Consider the titration of a 60.0 mL of 0.365 M weak acid HA (Ka = 4.2 x 10⁻⁶) with 0.400 M KOH.

HA + KOH ==> KA + H2O

moles HA = 60.0 ml x 1 L/1000 ml x 0.365 mol/L = 0.0219 moles HA

moles KOH = 75.0 ml x 1 L / 1000 ml x 0.400 mol/L = 0.0300 moles KOH

Since there are more moles of KOH than HA, all the HA will be neutralized, and there will be xs KOH

Moles of KOH in excess = 0.0300 - 0.0219 = 0.0081

Final volume = 60.0 ml + 75.0 ml = 135 ml = 0.135 L

[KOH] = 0.0081 mol/0.135 L = 0.06 M

pOH = -log 0.06 = 1.22

pH = 14 - pOH = 14 - 1.22

pH = 12.8

(NOTE: you could also include the hydrolysis of A- formed from the neutralization but the contribution to the pH would be small so I didn't include it).
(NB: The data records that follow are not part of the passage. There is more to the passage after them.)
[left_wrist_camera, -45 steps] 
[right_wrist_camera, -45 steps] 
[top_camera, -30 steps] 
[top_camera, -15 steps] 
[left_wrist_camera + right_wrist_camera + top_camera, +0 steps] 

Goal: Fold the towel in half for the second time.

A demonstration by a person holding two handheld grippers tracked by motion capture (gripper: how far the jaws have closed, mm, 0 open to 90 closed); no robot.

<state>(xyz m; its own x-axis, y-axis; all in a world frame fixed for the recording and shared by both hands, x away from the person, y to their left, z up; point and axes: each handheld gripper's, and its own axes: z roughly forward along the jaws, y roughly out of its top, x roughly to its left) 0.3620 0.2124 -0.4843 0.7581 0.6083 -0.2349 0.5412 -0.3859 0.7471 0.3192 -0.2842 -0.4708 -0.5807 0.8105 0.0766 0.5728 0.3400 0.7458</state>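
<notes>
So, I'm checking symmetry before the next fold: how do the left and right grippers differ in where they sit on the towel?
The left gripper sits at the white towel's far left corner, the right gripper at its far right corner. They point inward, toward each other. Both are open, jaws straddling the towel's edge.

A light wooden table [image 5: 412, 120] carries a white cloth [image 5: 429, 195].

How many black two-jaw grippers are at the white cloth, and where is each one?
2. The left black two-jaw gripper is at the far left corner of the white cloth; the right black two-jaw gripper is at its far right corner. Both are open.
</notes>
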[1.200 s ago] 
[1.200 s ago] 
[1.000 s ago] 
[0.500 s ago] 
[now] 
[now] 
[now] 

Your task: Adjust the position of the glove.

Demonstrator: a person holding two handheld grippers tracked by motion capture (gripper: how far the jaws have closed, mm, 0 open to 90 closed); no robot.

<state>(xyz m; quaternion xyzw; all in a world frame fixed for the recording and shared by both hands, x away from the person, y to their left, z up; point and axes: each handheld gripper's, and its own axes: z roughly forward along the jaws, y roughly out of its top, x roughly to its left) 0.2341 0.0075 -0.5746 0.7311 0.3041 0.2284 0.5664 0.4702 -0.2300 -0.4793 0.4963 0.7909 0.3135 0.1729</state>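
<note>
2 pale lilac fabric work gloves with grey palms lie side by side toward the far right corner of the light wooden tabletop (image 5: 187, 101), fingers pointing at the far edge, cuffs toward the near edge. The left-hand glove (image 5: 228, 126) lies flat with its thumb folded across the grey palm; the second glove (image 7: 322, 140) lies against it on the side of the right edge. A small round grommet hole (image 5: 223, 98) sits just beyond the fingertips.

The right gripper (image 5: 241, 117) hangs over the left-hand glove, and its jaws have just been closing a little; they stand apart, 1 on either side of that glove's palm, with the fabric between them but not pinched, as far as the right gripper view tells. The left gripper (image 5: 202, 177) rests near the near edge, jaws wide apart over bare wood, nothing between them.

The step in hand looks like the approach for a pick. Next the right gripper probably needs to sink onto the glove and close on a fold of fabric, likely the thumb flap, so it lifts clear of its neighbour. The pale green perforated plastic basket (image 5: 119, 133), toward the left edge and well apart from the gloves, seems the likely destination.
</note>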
If you want to include it, see below:

moles A- formed = 0.0219 moles

[A-] = 0.0219 mol/0.135 L = 0.162 M

A- + H2O =>HA + OH-

Kb = 10^-14/4.2x10^-6 = 2.4x10^-9

2.4x10^-9 = (x)²/0.162

x² = 3.9x10^-10

x = [OH-] = ~2x10^-5 M add this to the 0.06 M found above from the xs KOH and you'll see the pH is about the same as calculated above.